Your answer must be an exact copy of the data below.

### SUPPLIED ENTRIES

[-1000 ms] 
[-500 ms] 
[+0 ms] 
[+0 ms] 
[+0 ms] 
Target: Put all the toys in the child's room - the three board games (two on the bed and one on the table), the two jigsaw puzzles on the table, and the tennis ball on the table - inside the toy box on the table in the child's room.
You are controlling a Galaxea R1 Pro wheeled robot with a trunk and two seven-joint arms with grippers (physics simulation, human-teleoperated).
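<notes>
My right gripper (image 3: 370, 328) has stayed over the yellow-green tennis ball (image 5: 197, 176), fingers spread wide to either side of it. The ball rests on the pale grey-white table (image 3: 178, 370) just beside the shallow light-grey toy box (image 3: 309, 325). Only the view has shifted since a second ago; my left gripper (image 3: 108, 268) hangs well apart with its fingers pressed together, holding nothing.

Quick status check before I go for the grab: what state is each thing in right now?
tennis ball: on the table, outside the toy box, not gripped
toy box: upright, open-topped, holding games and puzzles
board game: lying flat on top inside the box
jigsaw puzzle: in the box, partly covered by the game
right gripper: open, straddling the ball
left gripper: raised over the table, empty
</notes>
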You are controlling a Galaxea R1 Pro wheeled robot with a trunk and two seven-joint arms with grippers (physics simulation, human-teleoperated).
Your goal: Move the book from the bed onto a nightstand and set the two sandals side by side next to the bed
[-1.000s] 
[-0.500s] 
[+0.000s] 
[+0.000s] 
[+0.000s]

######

> SOLVED EXERCISE:
[-1000 ms] 
[-500 ms] 
[+0 ms] 
[+0 ms] 
[+0 ms] 
Target: Put all the toys in the child's room - the three board games (two on the bed and one on the table), the two jigsaw puzzles on the table, and the tennis ball on the table - inside the toy box on the table in the child's room.
You are controlling a Galaxea R1 Pro wheeled robot with a trunk and two seven-joint arms with grippers (physics simulation, human-teleoperated).
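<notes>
My right gripper (image 3: 370, 328) has stayed over the yellow-green tennis ball (image 5: 197, 176), fingers spread wide to either side of it. The ball rests on the pale grey-white table (image 3: 178, 370) just beside the shallow light-grey toy box (image 3: 309, 325). Only the view has shifted since a second ago; my left gripper (image 3: 108, 268) hangs well apart with its fingers pressed together, holding nothing.

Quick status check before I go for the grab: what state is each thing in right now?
tennis ball: on the table, outside the toy box, not gripped
toy box: upright, open-topped, holding games and puzzles
board game: lying flat on top inside the box
jigsaw puzzle: in the box, partly covered by the game
right gripper: open, straddling the ball
left gripper: raised over the table, empty
</notes>
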You are controlling a Galaxea R1 Pro wheeled robot with a trunk and two seven-joint arms with grippers (physics simulation, human-teleoperated).
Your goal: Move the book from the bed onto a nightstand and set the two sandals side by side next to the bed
[-1.000s] 
[-0.500s] 
[+0.000s] 
[+0.000s] 
[+0.000s]

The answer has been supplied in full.